Decreased diffusion is more noticeable for oxygen than for carbon dioxide (see previous section) because of the smaller diffusion coefficient for oxygen. Hyperventilation caused by oxygen lack can therefore reduce the carbon dioxide concentration (because CO2 readily diffuses) and thus the consequent reduced formation of hydrogen ions (see Equation 10-1) so that they become ineffective in stimulating increased ventilation. The oxygen deficiency mechanism (originating from the carotid and aortic bodies) continues to function and provides the drive to increase ventilation.
Braking Effect
The effect of decreased concentrations of H+ and CO2 and increased concentration of O2 to slow down ventilation is referred to as a braking effect. The braking effect of O2 was shown to be unimportant, but it is important for CO2 and H+ to decrease ventilation because they are both involved in maintaining the acid-base equilibrium of the body fluids.
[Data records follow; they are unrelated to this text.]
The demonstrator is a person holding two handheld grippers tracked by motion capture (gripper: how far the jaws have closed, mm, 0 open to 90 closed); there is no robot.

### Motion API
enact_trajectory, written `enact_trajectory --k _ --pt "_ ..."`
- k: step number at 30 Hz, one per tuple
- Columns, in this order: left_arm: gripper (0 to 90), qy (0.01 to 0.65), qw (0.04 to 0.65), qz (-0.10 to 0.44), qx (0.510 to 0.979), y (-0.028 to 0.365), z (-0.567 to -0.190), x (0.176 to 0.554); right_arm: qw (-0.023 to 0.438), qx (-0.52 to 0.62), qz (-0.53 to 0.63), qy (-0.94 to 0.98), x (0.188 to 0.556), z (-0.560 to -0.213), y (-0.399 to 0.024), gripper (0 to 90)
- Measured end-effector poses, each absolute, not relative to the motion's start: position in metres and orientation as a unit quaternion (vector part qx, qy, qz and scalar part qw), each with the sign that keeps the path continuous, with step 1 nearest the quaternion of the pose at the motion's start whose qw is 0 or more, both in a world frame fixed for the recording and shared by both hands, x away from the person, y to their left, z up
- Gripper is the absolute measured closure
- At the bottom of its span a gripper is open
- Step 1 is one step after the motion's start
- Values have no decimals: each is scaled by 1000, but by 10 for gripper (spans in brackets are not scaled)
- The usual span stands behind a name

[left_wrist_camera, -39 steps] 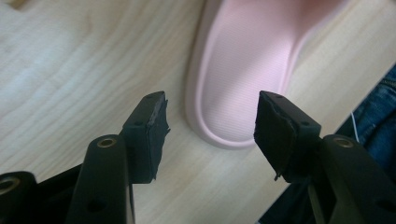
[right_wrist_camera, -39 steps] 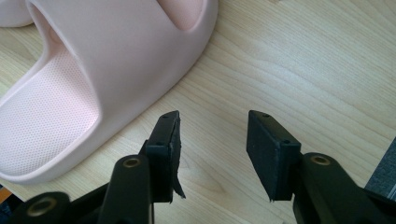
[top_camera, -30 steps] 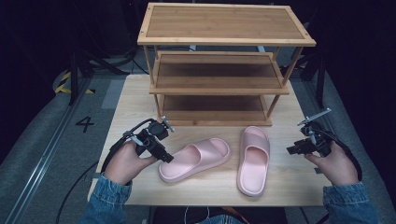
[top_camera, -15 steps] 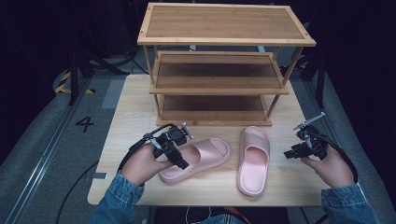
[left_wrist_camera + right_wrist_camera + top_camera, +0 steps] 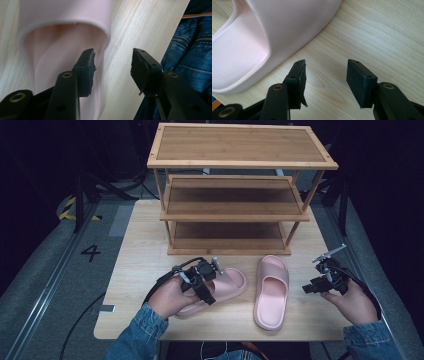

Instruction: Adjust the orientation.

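Two pink slides on the table, grippers closing in

Left gripper (image 5: 207, 285) sits over the left slipper (image 5: 227, 284), jaws just closing but apart, one inside its heel rim. Right gripper (image 5: 311, 287), jaws apart and empty, hovers at 3 o'clock of the right slipper (image 5: 271, 292).

Two pink slippers lie on one tabletop (image 5: 140, 245): the left slipper (image 5: 227, 282) at lower centre of the high view, the right slipper (image 5: 271, 290) just right of it. One wooden shelf rack (image 5: 240, 185) with three boards fills the upper middle. Two grippers appear, the left gripper (image 5: 202, 282) lower left of centre and the right gripper (image 5: 320, 280) at lower right.
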State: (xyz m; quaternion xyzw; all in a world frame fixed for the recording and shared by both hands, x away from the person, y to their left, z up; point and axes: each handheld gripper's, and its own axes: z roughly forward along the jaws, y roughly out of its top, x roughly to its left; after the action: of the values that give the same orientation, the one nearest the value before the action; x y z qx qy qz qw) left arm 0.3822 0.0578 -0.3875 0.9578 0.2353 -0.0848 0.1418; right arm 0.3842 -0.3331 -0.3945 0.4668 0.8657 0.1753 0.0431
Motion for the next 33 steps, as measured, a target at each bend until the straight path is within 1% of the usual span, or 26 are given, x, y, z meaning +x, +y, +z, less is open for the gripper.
enact_trajectory --k 2,5,10,11,14,15,17,20,23,28,33 --pt "573 241 147 -88 955 55 -390 385 45 463 176 868 385 -395 -332 502" --pt "582 247 150 -90 953 53 -395 386 45 460 173 870 386 -396 -330 504" --pt "610 244 151 -79 955 45 -404 387 45 452 172 874 387 -398 -327 505" --pt "642 242 148 -78 956 44 -407 387 48 451 172 874 387 -398 -326 501" --pt "697 244 140 -74 957 41 -411 388 52 446 173 877 387 -399 -326 501" --pt "697 244 139 -70 957 41 -411 388 55 444 171 878 387 -399 -326 502" --pt "748 247 139 -65 957 42 -411 389 51 444 170 878 387 -399 -326 514" --pt "768 246 139 -64 957 42 -410 390 42 444 173 878 388 -401 -326 532" --pt "802 238 135 -50 961 40 -407 388 32 442 174 879 389 -402 -326 550" --pt "830 233 138 -49 961 41 -404 387 25 442 175 879 390 -402 -326 558" --pt "836 228 137 -46 963 43 -399 384 26 443 174 879 390 -402 -326 556"
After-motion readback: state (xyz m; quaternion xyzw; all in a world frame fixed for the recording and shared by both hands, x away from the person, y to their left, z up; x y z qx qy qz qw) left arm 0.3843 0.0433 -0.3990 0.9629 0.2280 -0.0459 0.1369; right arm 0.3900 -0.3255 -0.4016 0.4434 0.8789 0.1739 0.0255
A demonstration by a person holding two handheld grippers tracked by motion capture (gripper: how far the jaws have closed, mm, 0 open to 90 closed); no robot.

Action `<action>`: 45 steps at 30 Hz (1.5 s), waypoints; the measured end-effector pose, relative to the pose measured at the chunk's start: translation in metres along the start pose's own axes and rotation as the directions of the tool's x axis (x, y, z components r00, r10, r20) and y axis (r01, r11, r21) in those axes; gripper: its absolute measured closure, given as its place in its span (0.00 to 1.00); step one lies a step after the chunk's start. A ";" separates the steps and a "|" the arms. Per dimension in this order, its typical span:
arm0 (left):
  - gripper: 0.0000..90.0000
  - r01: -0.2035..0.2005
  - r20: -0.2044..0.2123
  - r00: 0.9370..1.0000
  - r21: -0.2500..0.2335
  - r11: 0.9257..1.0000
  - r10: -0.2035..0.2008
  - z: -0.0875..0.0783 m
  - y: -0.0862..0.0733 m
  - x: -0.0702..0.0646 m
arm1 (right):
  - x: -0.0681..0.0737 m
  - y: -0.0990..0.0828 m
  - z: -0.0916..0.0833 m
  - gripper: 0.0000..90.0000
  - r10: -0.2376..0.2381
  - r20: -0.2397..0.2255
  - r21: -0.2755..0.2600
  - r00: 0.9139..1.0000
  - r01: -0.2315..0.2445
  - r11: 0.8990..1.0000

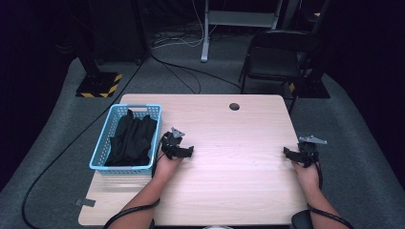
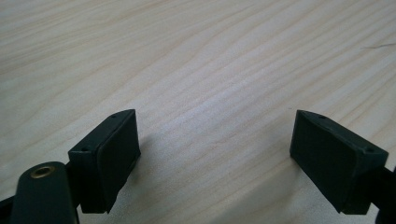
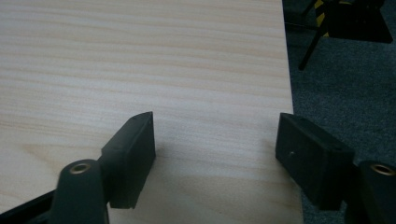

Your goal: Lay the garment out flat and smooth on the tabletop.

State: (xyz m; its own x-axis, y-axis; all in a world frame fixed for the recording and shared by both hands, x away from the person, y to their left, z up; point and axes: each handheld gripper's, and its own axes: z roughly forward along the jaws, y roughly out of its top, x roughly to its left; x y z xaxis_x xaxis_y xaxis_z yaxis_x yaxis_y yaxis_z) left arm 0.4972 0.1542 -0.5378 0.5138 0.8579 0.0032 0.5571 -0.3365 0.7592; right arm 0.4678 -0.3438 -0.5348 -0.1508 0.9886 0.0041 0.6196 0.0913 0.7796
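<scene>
One dark garment (image 1: pixel 131 138), black and crumpled, lies wholly inside the blue basket (image 1: pixel 101 149) at the left side of the table (image 1: pixel 229 133), with no part of it over the rim as far as the high view shows. The left gripper (image 1: pixel 187 151) rests on the bare wood just beside the basket's right wall, jaws spread wide with nothing between them; its own view confirms wood grain alone in the gap. The right gripper (image 1: pixel 288 152) sits well apart near the table's right edge, likewise released and empty, its far jaw at that edge. Judgement: if the work is putting the cloth away, it appears complete; if it is taking it out, it has not yet begun.
</scene>
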 end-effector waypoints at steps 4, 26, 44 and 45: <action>0.17 -0.001 0.000 1.000 -0.001 1.000 0.001 0.000 0.000 0.000 | 0.001 0.000 0.000 0.28 -0.011 -0.013 0.002 1.000 0.011 1.000; 0.16 -0.018 0.077 0.997 0.006 1.000 0.017 0.005 0.008 -0.014 | 0.001 -0.002 -0.002 0.24 -0.025 -0.030 0.009 0.999 0.025 1.000; 0.05 -0.060 0.103 0.993 -0.026 0.998 0.062 -0.010 0.011 -0.025 | 0.001 -0.002 -0.002 0.21 -0.031 -0.036 0.015 0.999 0.031 0.999; 0.05 -0.059 0.104 0.993 -0.025 0.998 0.061 -0.010 0.011 -0.025 | 0.001 -0.002 -0.002 0.21 -0.031 -0.037 0.015 0.999 0.032 0.999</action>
State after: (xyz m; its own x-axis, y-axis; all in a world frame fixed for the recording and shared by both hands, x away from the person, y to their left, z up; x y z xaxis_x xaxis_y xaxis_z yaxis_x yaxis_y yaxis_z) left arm 0.4838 0.1326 -0.5224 0.6119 0.7907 -0.0180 0.5095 -0.3766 0.7737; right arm 0.4652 -0.3427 -0.5352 -0.1985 0.9801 0.0029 0.6260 0.1245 0.7698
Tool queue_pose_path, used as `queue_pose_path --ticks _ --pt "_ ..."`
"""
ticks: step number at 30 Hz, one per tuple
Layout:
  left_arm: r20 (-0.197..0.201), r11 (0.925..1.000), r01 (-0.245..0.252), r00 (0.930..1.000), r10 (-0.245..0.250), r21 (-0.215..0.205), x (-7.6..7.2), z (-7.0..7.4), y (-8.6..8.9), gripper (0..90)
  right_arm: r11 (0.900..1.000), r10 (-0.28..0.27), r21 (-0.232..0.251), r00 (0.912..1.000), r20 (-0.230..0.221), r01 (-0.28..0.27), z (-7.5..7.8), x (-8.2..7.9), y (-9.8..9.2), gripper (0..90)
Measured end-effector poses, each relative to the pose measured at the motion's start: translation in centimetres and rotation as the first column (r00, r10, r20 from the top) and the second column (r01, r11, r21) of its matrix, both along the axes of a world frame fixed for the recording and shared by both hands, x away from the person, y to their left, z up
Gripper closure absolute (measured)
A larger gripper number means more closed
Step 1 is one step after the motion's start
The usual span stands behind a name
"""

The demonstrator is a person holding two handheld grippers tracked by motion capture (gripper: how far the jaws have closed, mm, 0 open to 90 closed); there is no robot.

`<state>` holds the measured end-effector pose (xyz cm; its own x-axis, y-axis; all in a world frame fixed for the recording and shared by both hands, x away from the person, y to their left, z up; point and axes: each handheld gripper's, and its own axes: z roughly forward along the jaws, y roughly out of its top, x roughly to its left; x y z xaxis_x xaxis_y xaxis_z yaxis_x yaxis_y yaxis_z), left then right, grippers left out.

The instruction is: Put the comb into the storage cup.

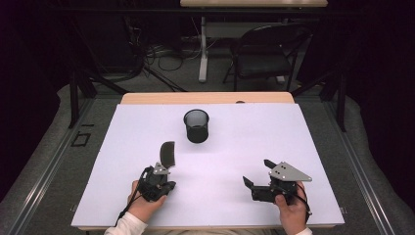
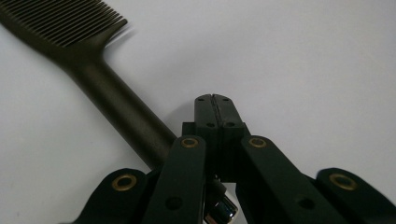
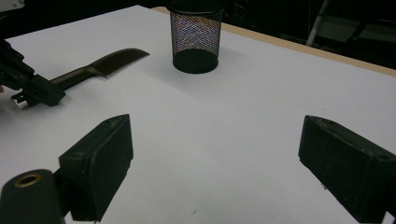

The uncontrolled lowering of either CO2 or H+ would result in some degree of alkalemia (decreased H+ concentration in blood). A braking effect can be observed when anesthetized animals being hyperventilated with a respirator are removed suddenly from the respirator. A minute or more might be required for CO2 and H+ to accumulate to a level at which they no longer exert their braking effect and breathing finally resumes. In this example, oxygen lack is apparent, and it could also be a contributory factor in the resumption of breathing.
The factors that influence ventilation are summarized in Figure 10-24.
■ FIGURE 10-24 Summary of factors that influence pulmonary ventilation. (From Schmidt PS,
Thews G, eds. Human Physiology. Berlin: Springer-Verlag, 1989.)